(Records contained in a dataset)

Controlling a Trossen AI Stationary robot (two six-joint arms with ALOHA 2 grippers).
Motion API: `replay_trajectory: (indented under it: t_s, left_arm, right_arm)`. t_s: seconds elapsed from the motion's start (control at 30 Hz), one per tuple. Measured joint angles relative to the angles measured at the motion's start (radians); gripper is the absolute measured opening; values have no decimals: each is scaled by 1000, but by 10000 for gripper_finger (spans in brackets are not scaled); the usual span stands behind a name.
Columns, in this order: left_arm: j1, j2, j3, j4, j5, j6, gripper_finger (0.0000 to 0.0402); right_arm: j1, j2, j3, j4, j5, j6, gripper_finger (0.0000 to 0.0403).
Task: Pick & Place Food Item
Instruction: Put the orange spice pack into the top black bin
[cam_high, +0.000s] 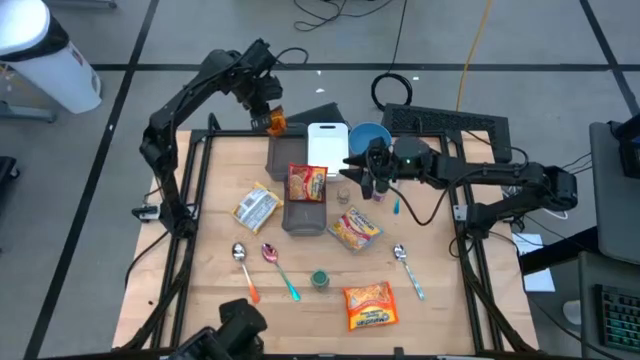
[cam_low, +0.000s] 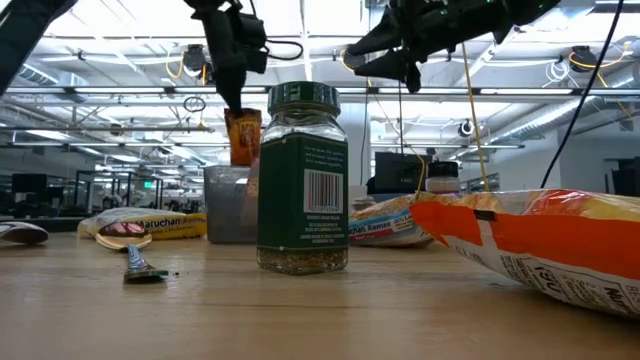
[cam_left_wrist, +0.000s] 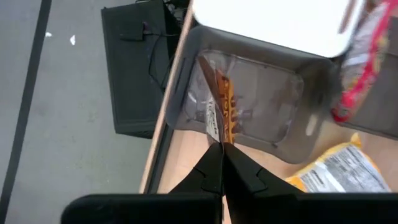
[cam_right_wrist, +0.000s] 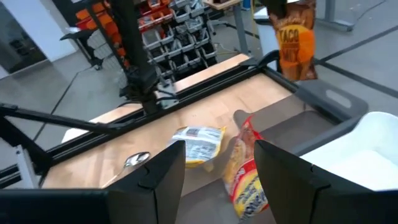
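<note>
Where left claw (cam_left_wrist: 222, 163) pinches, taco packet (cam_left_wrist: 219, 102) top hidden

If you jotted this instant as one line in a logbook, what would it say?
left hand: shut on orange taco seasoning packet | position: above grey plastic tray | right hand: open, empty, waiting near blue bowl

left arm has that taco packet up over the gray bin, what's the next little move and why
Probably lower a little and open. The left end effector is shut on the taco packet, which hangs over the empty gray bin at the table's far edge, still well above its floor. The right end effector waits open over the middle of the table.
</note>
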Motion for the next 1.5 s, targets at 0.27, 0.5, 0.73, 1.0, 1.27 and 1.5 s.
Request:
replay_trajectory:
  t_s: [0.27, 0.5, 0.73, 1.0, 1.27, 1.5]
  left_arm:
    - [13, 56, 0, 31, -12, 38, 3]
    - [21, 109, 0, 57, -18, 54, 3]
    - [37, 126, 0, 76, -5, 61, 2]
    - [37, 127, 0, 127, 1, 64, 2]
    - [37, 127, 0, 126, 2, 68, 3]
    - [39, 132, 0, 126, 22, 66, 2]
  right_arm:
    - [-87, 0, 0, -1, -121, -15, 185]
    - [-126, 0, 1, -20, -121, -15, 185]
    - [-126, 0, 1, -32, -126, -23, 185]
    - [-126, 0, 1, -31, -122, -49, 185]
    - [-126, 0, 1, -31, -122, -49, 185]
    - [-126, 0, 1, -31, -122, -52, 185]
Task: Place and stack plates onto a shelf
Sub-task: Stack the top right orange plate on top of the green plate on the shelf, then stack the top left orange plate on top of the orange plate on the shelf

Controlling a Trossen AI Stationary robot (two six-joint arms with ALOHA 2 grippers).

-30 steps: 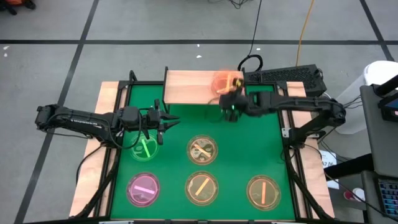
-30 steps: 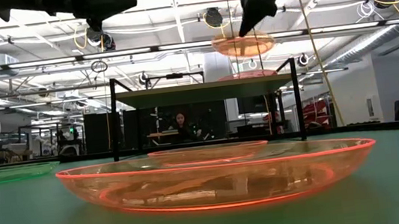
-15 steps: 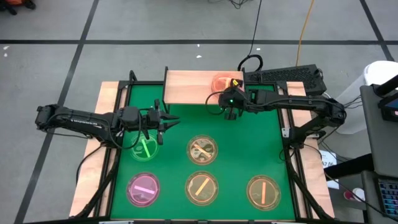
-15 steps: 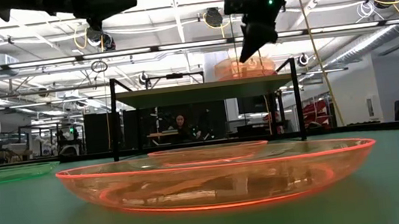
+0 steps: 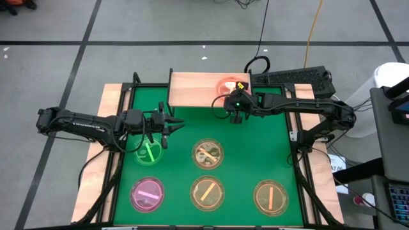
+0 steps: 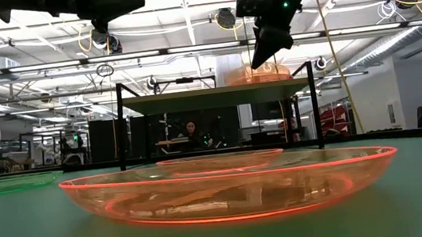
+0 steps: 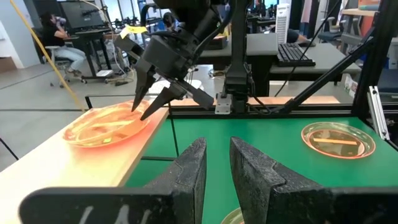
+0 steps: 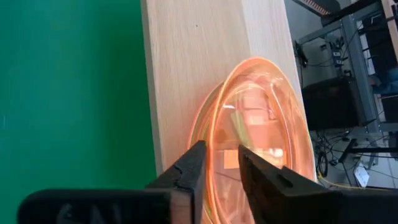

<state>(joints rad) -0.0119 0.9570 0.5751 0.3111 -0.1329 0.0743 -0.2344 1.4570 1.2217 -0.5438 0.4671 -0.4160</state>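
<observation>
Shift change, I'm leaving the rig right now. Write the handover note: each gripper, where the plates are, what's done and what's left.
Right gripper: open, just off the rim of the translucent amber plates stacked on the light wooden shelf top; stack released.
Left gripper: waiting above the mat, fingers slightly parted, empty, near the green plate.
Still on the green mat: green plate, pink plate, three amber plates.
Done: a stack is started on the shelf; its count can't be read.
Left: shelve and stack the five mat plates.
</observation>
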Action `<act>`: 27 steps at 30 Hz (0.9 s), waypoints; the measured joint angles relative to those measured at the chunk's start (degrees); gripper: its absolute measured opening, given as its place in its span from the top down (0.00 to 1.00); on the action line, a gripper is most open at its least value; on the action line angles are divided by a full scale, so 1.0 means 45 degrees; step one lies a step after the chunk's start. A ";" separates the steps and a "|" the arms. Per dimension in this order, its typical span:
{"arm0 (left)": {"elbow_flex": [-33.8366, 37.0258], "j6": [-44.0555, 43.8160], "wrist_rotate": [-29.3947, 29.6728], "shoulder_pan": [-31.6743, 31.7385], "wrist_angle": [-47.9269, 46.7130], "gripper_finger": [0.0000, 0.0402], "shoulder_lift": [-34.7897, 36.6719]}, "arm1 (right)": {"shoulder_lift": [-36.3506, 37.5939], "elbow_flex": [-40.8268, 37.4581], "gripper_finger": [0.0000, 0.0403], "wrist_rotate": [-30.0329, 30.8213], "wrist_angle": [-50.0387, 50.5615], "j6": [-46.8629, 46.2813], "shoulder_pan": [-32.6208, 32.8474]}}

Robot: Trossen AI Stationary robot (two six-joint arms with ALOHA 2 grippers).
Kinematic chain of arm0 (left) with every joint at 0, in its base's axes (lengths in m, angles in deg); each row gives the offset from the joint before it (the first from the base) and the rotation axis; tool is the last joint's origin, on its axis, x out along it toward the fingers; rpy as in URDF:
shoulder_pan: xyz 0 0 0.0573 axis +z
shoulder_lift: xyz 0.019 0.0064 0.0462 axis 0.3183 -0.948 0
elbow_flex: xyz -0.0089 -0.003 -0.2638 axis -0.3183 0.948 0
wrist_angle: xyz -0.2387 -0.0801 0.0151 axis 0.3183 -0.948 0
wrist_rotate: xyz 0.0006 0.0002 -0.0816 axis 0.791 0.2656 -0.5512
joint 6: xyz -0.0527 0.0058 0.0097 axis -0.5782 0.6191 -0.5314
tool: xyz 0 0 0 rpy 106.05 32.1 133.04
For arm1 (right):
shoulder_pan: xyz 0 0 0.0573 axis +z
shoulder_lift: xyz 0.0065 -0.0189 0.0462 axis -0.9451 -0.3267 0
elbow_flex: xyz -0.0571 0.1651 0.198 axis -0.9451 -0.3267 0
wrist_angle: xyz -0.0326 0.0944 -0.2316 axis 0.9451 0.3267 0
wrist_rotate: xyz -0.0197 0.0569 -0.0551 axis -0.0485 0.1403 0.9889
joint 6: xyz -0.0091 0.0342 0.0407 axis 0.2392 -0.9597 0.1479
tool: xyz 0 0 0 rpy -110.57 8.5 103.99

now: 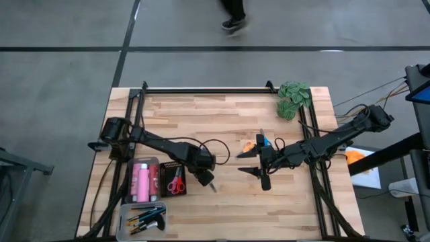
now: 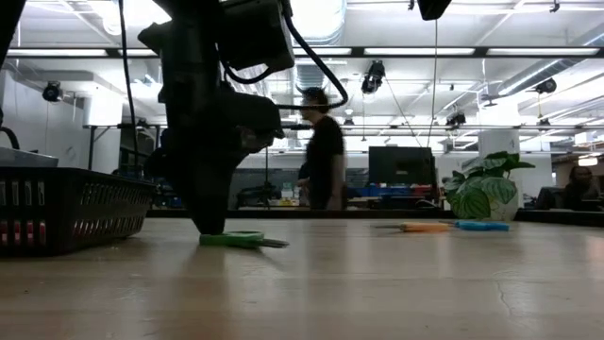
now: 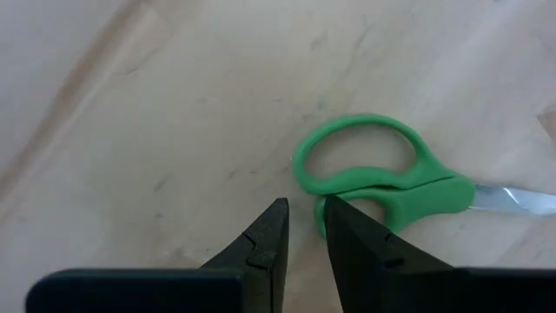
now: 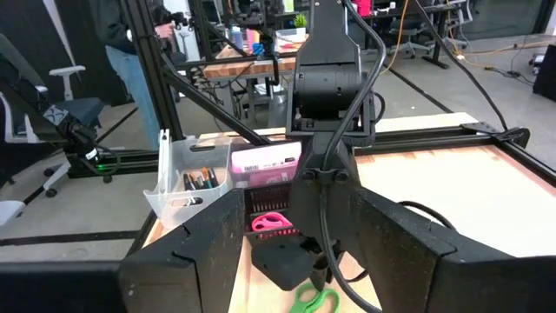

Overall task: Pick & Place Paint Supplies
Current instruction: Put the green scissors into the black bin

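The left pincer [image 1: 210, 180] is down at the wooden surface [image 1: 222, 208], its fingers [image 3: 261, 248] drawn narrow with a slim gap between them and nothing in it; the green scissors [image 3: 382, 178] lie flat just beyond the tips, handle loop nearest, blade pointing away. In the low view the scissors [image 2: 236, 240] sit right at the foot of that arm. Beside it stands a dark mesh basket [image 1: 176, 165] holding pink-handled scissors [image 1: 175, 183], next to a pink paint bottle [image 1: 142, 183], and a clear tray [image 1: 125, 216] with dark brushes [image 1: 149, 219] sits nearer the front edge. The right pincer [image 1: 258, 163] hovers over the middle of the surface, fingers spread wide and empty, with orange scissors [image 1: 248, 146] and blue scissors [image 1: 277, 143] close by. A green leafy clump [image 1: 293, 98] sits at the far corner. A person [image 2: 324, 151] stands beyond the surface.
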 joint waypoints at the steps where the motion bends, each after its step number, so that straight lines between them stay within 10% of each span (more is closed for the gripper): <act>1: 0.0009 -0.0001 0.0154 0.0000 -0.0016 0.80 0.0054 | -0.0002 0.0000 0.48 0.0001 0.0000 0.0000 0.0000; 27: 0.0010 -0.0378 0.1654 -0.0437 0.0709 0.80 0.0282 | 0.0000 0.0000 0.48 0.0001 -0.0003 0.0000 0.0000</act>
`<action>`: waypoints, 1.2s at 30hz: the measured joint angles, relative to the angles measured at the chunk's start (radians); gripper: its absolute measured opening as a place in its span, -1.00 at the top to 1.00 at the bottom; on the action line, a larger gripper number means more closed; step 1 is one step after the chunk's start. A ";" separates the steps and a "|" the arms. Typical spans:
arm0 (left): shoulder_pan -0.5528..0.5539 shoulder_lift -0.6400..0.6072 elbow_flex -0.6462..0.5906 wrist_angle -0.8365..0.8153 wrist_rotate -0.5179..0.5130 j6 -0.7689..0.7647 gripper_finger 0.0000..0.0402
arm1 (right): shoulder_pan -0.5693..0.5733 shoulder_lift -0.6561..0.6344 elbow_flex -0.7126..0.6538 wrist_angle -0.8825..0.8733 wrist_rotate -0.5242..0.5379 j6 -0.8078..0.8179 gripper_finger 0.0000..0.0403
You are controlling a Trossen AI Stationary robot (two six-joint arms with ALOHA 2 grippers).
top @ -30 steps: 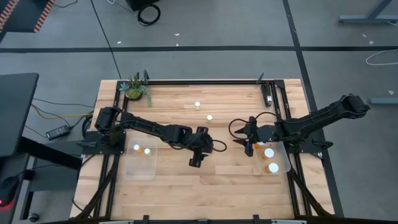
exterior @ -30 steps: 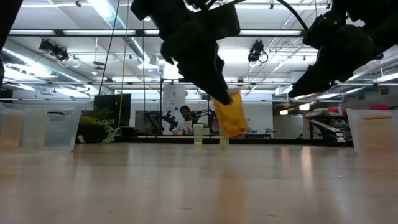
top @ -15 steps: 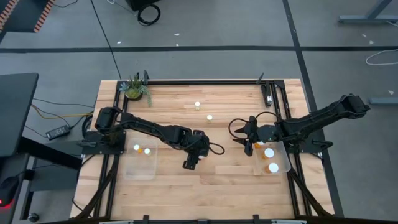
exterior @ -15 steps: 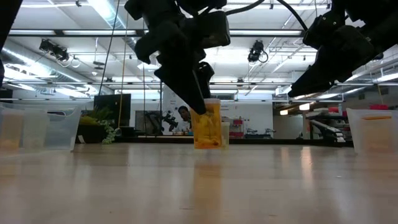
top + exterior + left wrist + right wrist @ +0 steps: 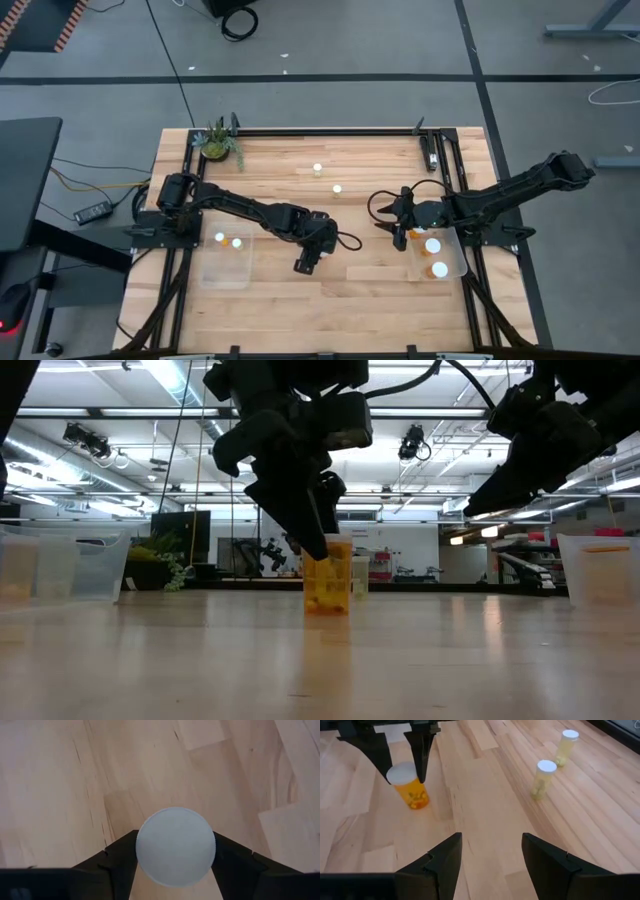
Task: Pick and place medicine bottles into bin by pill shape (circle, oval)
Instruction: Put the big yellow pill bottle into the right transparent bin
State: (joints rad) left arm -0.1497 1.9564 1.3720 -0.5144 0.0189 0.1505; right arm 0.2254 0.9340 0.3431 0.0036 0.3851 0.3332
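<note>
My left gripper [image 5: 304,263] is shut on an orange medicine bottle [image 5: 327,575] with a white cap [image 5: 175,846], low over the middle of the table. It also shows in the right wrist view [image 5: 410,790]. My right gripper [image 5: 385,225] is open and empty, raised beside the right bin [image 5: 452,262], which holds white-capped bottles. Two pale bottles [image 5: 317,169] [image 5: 337,188] stand upright on the far part of the table. The left bin [image 5: 225,268] holds two bottles. My left gripper pinches the bottle at the sides of its white cap [image 5: 142,847] between its two fingers [image 5: 120,857]. The fingers come from above, pointing down. The bottle stands about upright below them, its base [image 5: 326,608] at the table top; I cannot tell whether it touches.
A small green potted plant [image 5: 218,142] stands at the far left corner. A black frame [image 5: 330,131] runs along the table's far edge and sides. Bare wood lies between the two bins toward the near edge.
My left gripper has gone down and toward the table's near left with the orange bottle. The bottle hung tilted and clear of the table; now it is about upright with its base at the table top.
</note>
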 joint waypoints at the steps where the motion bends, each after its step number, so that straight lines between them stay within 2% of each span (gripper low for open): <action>1: -0.001 0.000 0.000 0.000 0.000 0.000 -0.14 | 0.000 0.000 0.000 -0.001 0.000 0.000 -0.06; 5: -0.001 0.000 0.000 0.002 -0.001 -0.004 -0.18 | 0.000 0.000 0.000 -0.005 0.000 0.001 -0.06; 14: -0.005 0.000 -0.003 -0.012 -0.003 -0.008 -0.54 | 0.000 0.000 0.000 -0.009 0.000 0.000 -0.06; 19: -0.011 -0.020 -0.003 -0.071 -0.003 -0.034 -0.66 | 0.000 0.000 0.000 -0.012 0.000 0.005 -0.06; 28: -0.014 -0.019 -0.003 -0.211 -0.028 -0.100 -0.57 | 0.000 0.000 0.000 -0.003 -0.037 0.009 -0.06; 36: -0.015 -0.034 -0.003 -0.305 -0.070 -0.139 -0.35 | 0.000 0.000 0.001 0.020 -0.048 0.015 -0.06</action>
State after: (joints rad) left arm -0.1646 1.9221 1.3685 -0.8193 -0.0510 0.0113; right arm 0.2256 0.9345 0.3445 0.0238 0.3367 0.3481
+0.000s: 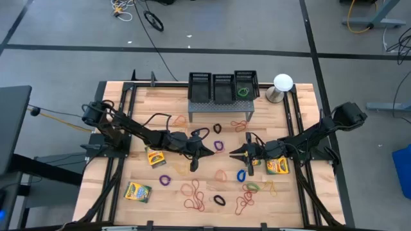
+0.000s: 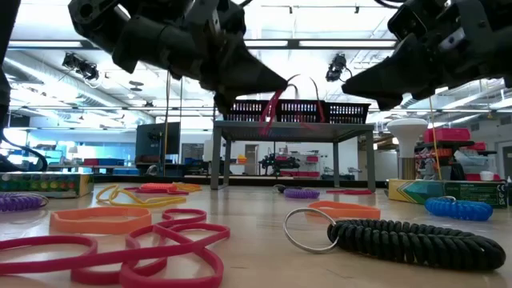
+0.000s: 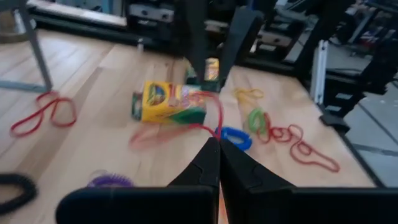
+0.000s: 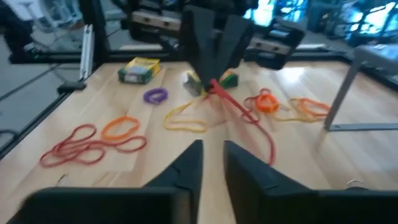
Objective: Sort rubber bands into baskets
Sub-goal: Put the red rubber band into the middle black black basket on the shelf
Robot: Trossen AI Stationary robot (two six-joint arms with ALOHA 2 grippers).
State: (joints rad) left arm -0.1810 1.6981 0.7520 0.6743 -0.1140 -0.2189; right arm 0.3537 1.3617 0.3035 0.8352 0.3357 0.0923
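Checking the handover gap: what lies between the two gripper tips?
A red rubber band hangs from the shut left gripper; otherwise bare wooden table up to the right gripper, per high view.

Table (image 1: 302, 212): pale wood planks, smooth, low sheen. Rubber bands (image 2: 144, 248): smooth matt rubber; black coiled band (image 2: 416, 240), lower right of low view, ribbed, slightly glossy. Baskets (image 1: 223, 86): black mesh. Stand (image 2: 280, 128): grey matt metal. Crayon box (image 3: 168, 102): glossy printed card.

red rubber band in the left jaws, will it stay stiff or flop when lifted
Probably floppy: the red rubber band hangs from the shut left gripper in a loose curving strand rather than keeping a loop. It looks thin, so likely very light. It may swing as the arm moves, and could catch on the orange band close by.
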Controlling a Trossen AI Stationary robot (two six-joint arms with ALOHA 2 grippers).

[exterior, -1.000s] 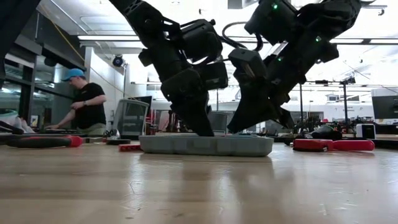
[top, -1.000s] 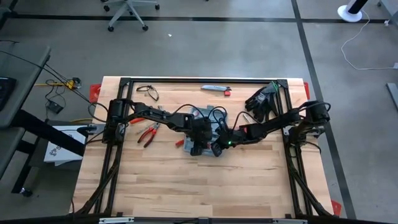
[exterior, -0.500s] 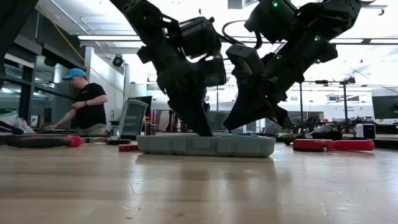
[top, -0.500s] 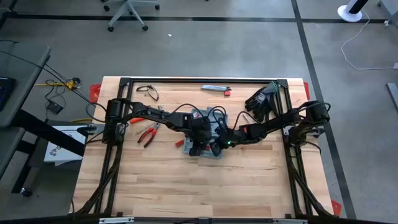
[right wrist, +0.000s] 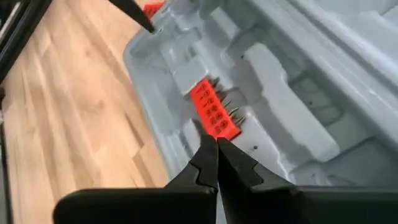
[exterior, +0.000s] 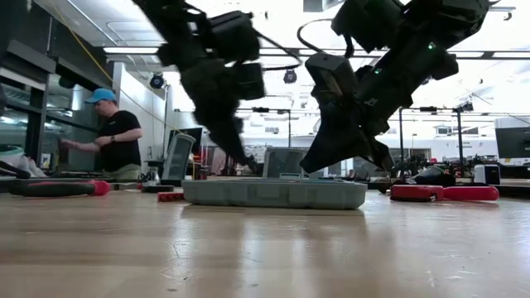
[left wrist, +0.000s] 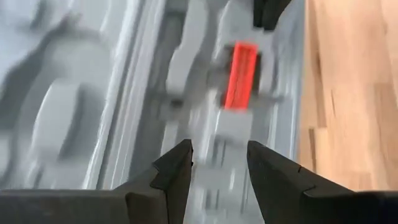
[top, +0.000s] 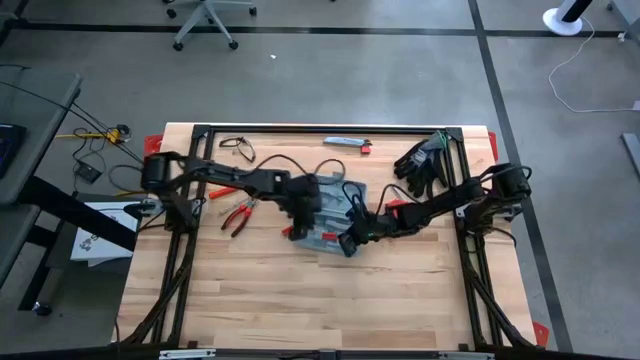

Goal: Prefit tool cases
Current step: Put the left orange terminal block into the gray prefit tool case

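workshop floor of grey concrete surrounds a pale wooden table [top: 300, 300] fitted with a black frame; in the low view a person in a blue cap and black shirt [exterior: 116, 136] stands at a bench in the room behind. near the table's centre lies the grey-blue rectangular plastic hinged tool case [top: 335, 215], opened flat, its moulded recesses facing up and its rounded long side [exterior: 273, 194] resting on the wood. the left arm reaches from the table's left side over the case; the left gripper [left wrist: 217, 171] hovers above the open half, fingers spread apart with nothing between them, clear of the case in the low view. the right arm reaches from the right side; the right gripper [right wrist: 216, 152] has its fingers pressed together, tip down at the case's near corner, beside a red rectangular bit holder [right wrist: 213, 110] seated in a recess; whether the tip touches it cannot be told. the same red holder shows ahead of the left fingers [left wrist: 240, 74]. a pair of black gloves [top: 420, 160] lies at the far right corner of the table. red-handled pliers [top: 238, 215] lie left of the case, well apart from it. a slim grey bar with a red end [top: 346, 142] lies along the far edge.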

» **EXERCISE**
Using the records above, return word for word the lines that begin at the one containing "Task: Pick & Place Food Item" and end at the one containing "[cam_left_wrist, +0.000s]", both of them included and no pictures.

» **WRITTEN RESPONSE**
Task: Pick & Place Food Item
Instruction: Put the orange spice pack into the top black bin
[cam_high, +0.000s] 
[cam_low, +0.000s] 
[cam_left_wrist, +0.000s] 

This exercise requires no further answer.